И он выполнил свое обещание: ни о чем не спрашивал, не слушал ни сплетен, ни намеков, да наверное никто ничего о Розе и не знал. Жила она в хорошем доме на Баррис: перед домом – сад, в саду – цепной пес, на окнах занавески, ничего худого за домом этим не замечалось. Среди цветов гуляла нарядная девочка, играла с собакой; ну и девочка, ну и мулаточка – точно маленькая святая, – смуглая прямоволосая дочка Розы.

Одна только Маже Бассан знала, чем и как живет Роза, но тайну эту она надежно хранила в своей необъятной груди. У жрицы, у «матери святого», и должны быть такие вот огромные груди, чтобы вместились в них все скорби и разочарования сыновей и дочерей, чужаков и чужеземцев: в них, как в ларцах, хранятся надежды и мечты, печали и обиды, в них, как в сундуках, заперты любовь и ненависть.

Одна только Маже Бассан, грозная и нежная мать, знает о Розе и о жизни ее, а прочее – вздор. «…Она живет с богачом белым, не то бароном, не то графом, не то герцогом, из знатнейшего рода, – это он отец ее ребенка…» «…Она в церкви повенчана и в книге записана с португальским купцом и от него родила девочку…» – все это бабьи сплетни, досужие вымыслы, болтовня кумушек – словом, клевета. Лидио ни о чем не спрашивал да и не хотел спрашивать.

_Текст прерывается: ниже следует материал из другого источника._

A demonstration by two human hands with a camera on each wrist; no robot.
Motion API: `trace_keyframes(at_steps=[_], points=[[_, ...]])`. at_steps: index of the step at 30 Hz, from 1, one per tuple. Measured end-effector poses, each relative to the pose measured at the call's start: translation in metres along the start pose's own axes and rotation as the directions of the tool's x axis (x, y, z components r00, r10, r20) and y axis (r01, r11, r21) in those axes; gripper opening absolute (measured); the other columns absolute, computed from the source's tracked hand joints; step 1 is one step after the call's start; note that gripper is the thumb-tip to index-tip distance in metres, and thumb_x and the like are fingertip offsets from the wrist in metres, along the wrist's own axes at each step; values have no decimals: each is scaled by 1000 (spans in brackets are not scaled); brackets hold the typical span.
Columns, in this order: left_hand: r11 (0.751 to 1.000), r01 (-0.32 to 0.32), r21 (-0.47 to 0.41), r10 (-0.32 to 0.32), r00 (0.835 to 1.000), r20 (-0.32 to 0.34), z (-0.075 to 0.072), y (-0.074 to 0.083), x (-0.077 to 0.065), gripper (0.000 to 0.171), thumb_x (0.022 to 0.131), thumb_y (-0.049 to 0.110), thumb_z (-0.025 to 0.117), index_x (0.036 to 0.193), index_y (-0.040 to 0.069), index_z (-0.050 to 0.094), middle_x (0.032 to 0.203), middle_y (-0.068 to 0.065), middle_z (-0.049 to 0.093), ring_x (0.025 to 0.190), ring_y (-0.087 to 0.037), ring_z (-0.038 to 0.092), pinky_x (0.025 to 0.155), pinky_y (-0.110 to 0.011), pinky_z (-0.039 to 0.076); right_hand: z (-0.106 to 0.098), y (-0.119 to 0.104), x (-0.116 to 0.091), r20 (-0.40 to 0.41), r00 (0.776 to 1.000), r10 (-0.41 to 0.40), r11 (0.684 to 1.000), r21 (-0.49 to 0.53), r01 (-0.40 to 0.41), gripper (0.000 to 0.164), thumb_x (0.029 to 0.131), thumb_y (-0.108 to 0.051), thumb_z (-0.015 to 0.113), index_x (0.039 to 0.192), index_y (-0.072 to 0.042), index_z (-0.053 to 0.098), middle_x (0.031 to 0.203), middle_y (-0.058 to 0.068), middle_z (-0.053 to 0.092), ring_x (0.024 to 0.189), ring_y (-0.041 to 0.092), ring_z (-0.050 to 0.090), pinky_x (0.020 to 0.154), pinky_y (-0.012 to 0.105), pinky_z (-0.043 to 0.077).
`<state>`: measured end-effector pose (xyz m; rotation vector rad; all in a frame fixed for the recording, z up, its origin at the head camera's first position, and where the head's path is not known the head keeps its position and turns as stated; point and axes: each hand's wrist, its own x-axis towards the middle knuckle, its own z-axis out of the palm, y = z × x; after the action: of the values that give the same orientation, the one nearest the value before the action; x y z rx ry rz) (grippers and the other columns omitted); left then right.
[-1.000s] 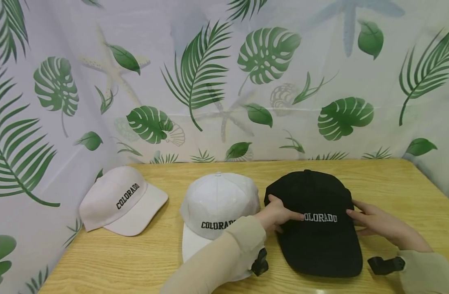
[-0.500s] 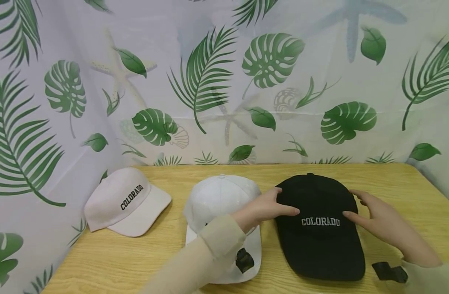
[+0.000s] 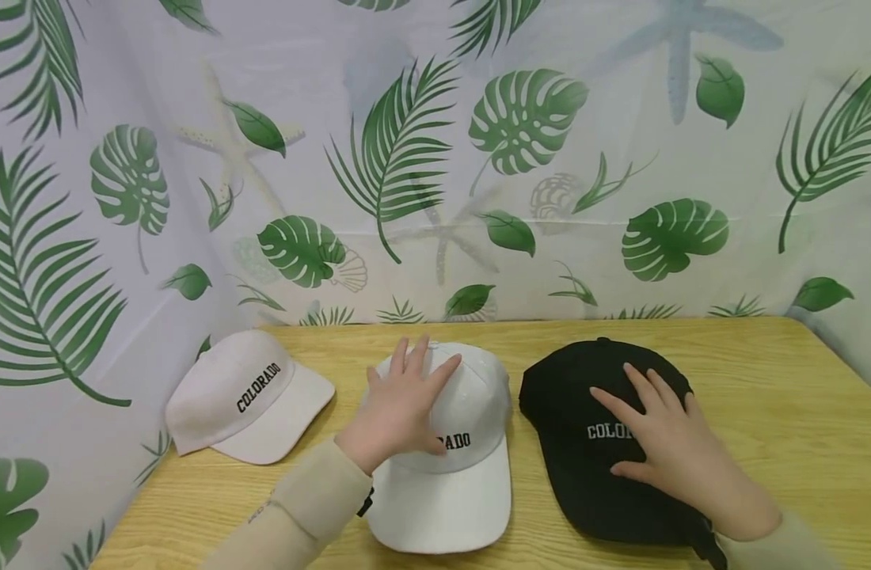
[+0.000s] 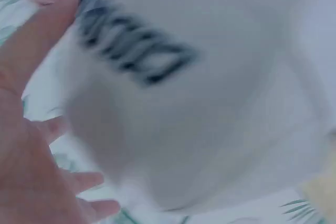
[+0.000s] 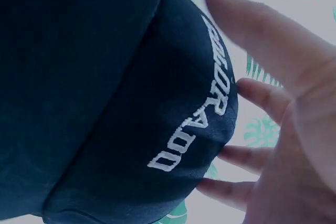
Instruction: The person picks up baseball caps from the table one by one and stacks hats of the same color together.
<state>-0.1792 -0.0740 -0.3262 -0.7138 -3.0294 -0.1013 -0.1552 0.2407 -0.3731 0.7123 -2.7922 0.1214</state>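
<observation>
Spread fingers mark my left hand [image 3: 401, 408], which hovers over the white cap [image 3: 443, 511] in the middle and covers part of its lettering. The left wrist view shows that hand beside the blurred front of a pale cap [image 4: 199, 119], with a gap between palm and cloth. My right hand [image 3: 671, 443] is spread in front of the black cap [image 3: 578, 483], hiding the end of the word COLORADO. In the right wrist view the right fingers [image 5: 257, 98] lie along the edge of the black cap; whether they touch it, I cannot tell. Neither hand grips anything.
A pale pink cap [image 3: 229, 396], also lettered COLORADO, sits at the left of the wooden table [image 3: 785, 396], its brim turned to the right. Behind the table hangs a white cloth [image 3: 421, 158] printed with green leaves and starfish.
Both hands have left the sides of the black cap. The left has moved left over the white cap; the right has come in front of the black cap. The caps look nearly unmoved.
</observation>
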Motion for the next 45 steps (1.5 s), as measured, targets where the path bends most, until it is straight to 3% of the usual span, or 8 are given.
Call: trace_keyframes(at_steps=[4, 12, 25, 34, 36, 39, 42, 45], points=[[999, 38, 7, -38, 999, 27, 15, -13, -4, 110, 51, 51, 80, 141, 30, 20, 144, -20, 7, 128, -44, 3, 78, -71, 25, 4, 0, 0, -5, 1000, 11, 999, -39, -11, 96, 52, -34, 83, 134, -21, 33, 134, 29, 21, 113, 53, 27, 68, 68, 33], [996, 16, -83, -20, 999, -50, 23, -23, -3, 106, 51, 44, 82, 139, 27, 25, 143, -20, 11, 125, -46, 11, 75, -62, 37, 11, 7, 5, -57, 998, -17, 999, 40, 19, 94, 53, -19, 84, 132, -15, 33, 130, 35, 21, 109, 59, 26, 61, 54, 45], [991, 4, -136, -10, 999, -47, 27, -51, 23, 105, 53, 40, 83, 139, 27, 24, 143, -19, 9, 126, -43, 10, 86, -55, 34, 12, 26, 14, -14, 1000, 21, 992, 121, -19, 86, 61, -13, 80, 133, -12, 33, 132, 34, 18, 113, 56, 22, 61, 52, 45], [984, -6, -178, 2, 1000, -24, 27, -59, 21, 106, 56, 42, 81, 141, 26, 21, 145, -17, 3, 128, -42, 4, 90, -57, 29, 8, 25, 15, -17, 1000, 16, 991, 131, -14, 81, 62, -11, 79, 130, -7, 35, 131, 35, 18, 112, 56, 24, 66, 54, 43], [973, -10, -230, 4, 1000, -28, 26, -61, 15, 103, 58, 41, 81, 140, 23, 21, 145, -18, 2, 128, -41, 2, 91, -56, 28, 6, 24, 14, -24, 1000, 14, 992, 128, -11, 77, 62, -11, 79, 128, -5, 38, 131, 36, 20, 110, 56, 26, 67, 54, 43], [930, 9, -368, -26, 999, -43, 22, -67, 2, 95, 63, 37, 79, 139, 17, 26, 145, -17, 2, 130, -37, 2, 93, -53, 28, 1, 21, 14, -62, 998, -2, 994, 110, 9, 72, 62, -12, 79, 124, -2, 44, 129, 36, 24, 106, 55, 32, 67, 53, 43], [885, 27, -465, -73, 994, -80, 20, -77, -14, 83, 69, 33, 75, 136, 10, 32, 144, -17, 11, 129, -34, 11, 95, -51, 27, -3, 17, 13, -133, 990, -47, 995, 78, 58, 68, 60, -13, 80, 119, -2, 49, 127, 35, 29, 104, 52, 37, 69, 52, 43], [865, 43, -499, -116, 986, -116, 21, -90, -28, 72, 74, 30, 72, 131, 5, 38, 139, -19, 25, 126, -34, 23, 94, -49, 29, -6, 11, 13, -191, 976, -105, 992, 52, 117, 67, 57, -15, 81, 116, -2, 52, 124, 33, 35, 105, 47, 40, 76, 57, 38]])
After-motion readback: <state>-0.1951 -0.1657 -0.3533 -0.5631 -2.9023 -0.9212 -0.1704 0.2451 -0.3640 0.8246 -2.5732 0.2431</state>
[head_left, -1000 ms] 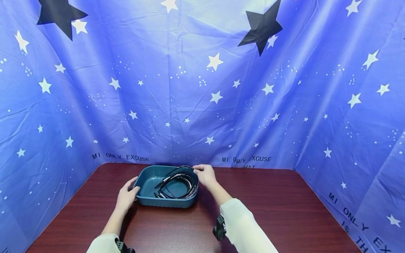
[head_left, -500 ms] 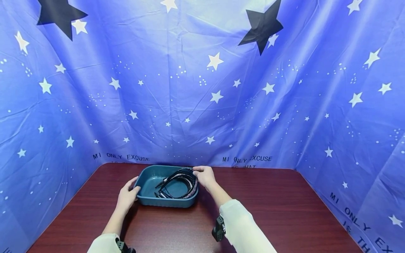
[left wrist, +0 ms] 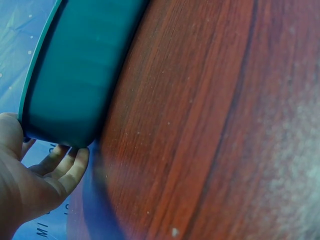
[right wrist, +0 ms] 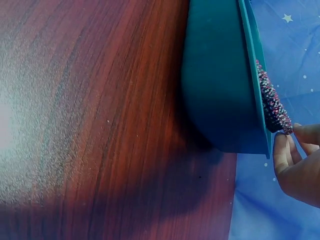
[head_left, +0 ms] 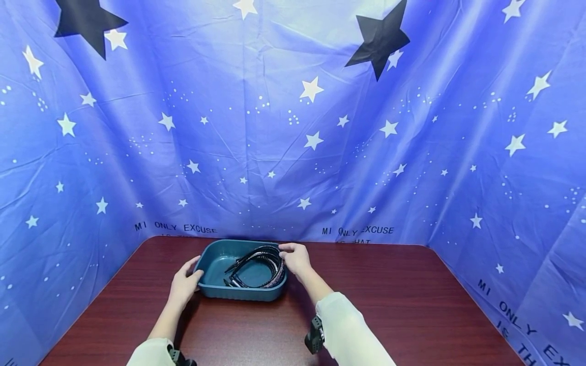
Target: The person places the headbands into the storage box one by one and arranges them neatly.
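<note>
A teal plastic basin (head_left: 242,293) stands on the table, with several dark, shiny headbands (head_left: 276,274) bunched in its right half. At the basin's left end, my left hand (head_left: 183,285) holds the wall, thumb at the rim and fingers against the outside. The left wrist view shows those fingers (left wrist: 75,172) curled at the basin's lower corner. My right hand (head_left: 297,258) is at the far right corner, pinching a headband. In the right wrist view that beaded headband (right wrist: 272,97), speckled pink and white, rises above the rim into my thumb and fingertips.
The dark red wood-grain table (head_left: 375,300) extends to both sides and in front of the basin. A blue star-printed curtain (head_left: 274,152) hangs close behind the table and along both sides. Black wrist cameras (head_left: 315,335) sit at the white sleeves.
The headband in my right hand, arched at the far rim a second ago, has come down among the others. My right hand has lowered slightly; the left hand and basin stay put.
</note>
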Motion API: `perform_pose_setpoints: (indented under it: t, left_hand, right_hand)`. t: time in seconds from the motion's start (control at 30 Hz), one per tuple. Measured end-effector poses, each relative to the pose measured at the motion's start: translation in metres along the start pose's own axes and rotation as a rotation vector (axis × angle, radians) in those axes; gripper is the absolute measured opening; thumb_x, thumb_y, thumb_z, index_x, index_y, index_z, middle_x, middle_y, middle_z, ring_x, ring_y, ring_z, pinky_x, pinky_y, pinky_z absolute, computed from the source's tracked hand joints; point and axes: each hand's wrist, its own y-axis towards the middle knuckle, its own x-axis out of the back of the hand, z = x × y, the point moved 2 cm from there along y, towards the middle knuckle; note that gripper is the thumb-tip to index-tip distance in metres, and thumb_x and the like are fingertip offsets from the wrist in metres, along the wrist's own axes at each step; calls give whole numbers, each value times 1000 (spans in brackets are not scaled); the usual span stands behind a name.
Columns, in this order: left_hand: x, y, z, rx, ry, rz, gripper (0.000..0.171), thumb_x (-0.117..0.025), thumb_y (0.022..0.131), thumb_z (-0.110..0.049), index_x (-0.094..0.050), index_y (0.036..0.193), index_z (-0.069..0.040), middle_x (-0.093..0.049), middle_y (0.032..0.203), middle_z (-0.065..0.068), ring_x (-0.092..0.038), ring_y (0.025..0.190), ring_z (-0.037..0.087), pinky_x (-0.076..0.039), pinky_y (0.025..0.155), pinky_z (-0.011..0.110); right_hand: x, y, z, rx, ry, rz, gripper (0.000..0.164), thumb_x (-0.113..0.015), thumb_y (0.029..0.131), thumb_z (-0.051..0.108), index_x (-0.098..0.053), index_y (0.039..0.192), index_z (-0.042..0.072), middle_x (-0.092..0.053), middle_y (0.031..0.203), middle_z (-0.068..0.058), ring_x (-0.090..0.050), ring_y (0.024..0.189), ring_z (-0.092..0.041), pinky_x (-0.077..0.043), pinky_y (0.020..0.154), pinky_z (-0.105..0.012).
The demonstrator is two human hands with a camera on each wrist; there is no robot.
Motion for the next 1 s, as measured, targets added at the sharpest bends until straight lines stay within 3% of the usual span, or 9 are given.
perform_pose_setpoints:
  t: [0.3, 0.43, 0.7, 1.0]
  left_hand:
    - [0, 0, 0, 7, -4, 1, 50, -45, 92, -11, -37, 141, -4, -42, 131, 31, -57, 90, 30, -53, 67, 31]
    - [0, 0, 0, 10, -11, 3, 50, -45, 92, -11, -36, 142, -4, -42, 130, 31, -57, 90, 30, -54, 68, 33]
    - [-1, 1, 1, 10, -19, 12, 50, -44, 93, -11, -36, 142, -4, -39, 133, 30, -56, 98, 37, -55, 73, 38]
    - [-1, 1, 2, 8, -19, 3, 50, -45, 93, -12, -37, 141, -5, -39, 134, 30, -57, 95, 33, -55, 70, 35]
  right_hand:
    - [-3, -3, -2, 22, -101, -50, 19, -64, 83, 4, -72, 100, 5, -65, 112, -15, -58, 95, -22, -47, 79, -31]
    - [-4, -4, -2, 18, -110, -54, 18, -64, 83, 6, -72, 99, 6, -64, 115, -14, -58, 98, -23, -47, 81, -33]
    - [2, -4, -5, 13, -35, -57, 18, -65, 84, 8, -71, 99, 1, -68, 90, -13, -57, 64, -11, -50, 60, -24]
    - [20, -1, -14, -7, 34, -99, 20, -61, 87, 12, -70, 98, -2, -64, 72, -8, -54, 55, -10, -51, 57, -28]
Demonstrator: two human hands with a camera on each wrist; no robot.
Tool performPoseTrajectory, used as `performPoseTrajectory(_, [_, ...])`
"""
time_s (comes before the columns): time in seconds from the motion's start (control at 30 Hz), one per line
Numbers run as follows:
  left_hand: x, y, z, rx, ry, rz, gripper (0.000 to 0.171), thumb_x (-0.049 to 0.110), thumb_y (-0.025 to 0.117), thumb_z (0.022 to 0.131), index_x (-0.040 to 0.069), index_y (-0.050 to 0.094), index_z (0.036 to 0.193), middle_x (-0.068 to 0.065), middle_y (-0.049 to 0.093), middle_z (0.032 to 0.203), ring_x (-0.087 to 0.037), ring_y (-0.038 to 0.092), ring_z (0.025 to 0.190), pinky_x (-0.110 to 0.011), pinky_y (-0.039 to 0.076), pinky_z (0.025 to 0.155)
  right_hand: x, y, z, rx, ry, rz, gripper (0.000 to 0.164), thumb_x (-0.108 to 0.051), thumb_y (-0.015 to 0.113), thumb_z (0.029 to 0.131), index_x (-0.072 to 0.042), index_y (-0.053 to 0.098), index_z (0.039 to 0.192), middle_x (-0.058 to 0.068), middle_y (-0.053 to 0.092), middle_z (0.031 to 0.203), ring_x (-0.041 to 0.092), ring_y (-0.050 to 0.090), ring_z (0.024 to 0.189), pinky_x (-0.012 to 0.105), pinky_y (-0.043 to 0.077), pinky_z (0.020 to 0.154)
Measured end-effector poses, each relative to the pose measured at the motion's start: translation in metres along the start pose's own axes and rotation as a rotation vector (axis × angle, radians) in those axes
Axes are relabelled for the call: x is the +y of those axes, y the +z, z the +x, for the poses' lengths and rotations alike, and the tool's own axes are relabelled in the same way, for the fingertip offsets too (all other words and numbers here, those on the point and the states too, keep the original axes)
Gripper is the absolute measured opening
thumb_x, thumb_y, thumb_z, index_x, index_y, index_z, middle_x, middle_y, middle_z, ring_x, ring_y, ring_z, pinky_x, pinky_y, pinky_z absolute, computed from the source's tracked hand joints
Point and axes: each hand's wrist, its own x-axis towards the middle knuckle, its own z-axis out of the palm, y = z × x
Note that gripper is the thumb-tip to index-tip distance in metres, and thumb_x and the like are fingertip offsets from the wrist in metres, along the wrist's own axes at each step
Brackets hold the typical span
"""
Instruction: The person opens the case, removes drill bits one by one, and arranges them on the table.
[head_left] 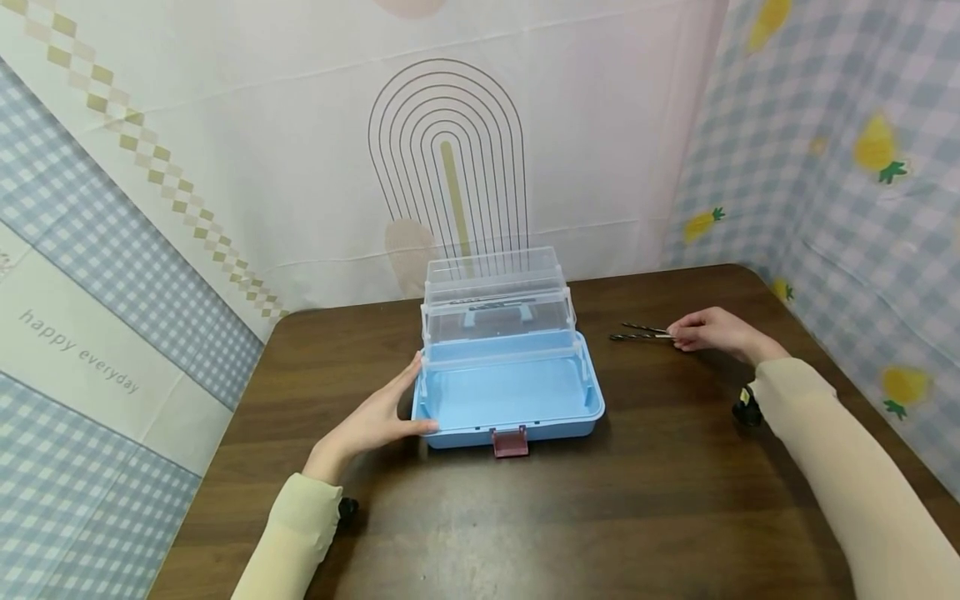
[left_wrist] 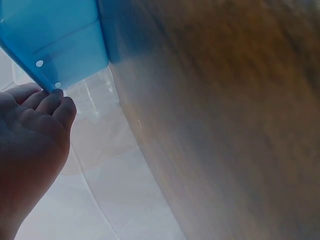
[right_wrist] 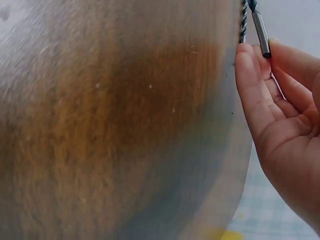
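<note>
A light blue plastic storage box (head_left: 510, 390) stands unlatched, its clear tiers (head_left: 498, 321) raised above the base. My left hand (head_left: 375, 417) holds the box's left end, thumb at the front corner and fingers along the side; in the left wrist view the fingertips (left_wrist: 57, 97) meet the blue wall. To the right of the box, my right hand (head_left: 708, 332) pinches a drill bit (right_wrist: 261, 35) by its smooth shank. A second drill bit (head_left: 636, 326) runs beside it, its spiral end (right_wrist: 243, 25) right at the fingertips. Both bits point toward the box.
Several dark drill bits (head_left: 502, 304) lie in a clear upper tier. A reddish latch (head_left: 511, 442) hangs from the box's front. The brown wooden table (head_left: 525, 517) ends at a white patterned cloth (head_left: 322, 192) behind and checked cloth (head_left: 847, 250) at right.
</note>
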Motion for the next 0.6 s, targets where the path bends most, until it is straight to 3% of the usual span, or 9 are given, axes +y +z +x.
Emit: performPoseTrajectory(0.6, [-0.0003,-0.0001,0.0002,-0.003,0.004,0.010,0.112,0.063,0.074,0.083,0.029,0.005,0.164,0.009,0.000,0.169,-0.021,0.015,0.152,-0.055,0.025,0.117,-0.0025,0.0004,-0.0014,-0.020,0.002,-0.162,0.033,-0.008,0.060,0.102,0.020,0.062,0.119,0.022,0.069,0.109,0.020,0.068,0.092,0.035,0.058,0.080])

Придет веселая и лукавая Роза – вот и все, а больше ничего не надо, и кому какое дело до остального! Она поговорит с ним, она ему споет, она для него станцует… Роза поет, и низкий голос ее – это голос ночи. Роза окутана сумерками, еле-еле освещает ее скудный свет в «Лавке чудес» – там плачет-заливается флейта Лидио. Для кого она танцует? Для кого изгибается ее тело, покачиваются бедра, для кого томно сияют ее глаза? Для Лидио, для многолетнего и случайного возлюбленного? Для того – богатого или знатного, – которого нет здесь, для не известного никому мужа, любовника, отца ее ребенка? Для Аршанжо?

Вот истинное чудо, любовь моя, – Роза поет древнюю песнь, и слышится в ней обещание, лукавство, насмешка:

Пойдем, пойдем на Праса-да-Се,
В дом матушки Тете…
Кайумба.
вернуться

46

Алуа – напиток, распространенный на северо-востоке Бразилии, нечто вроде браги.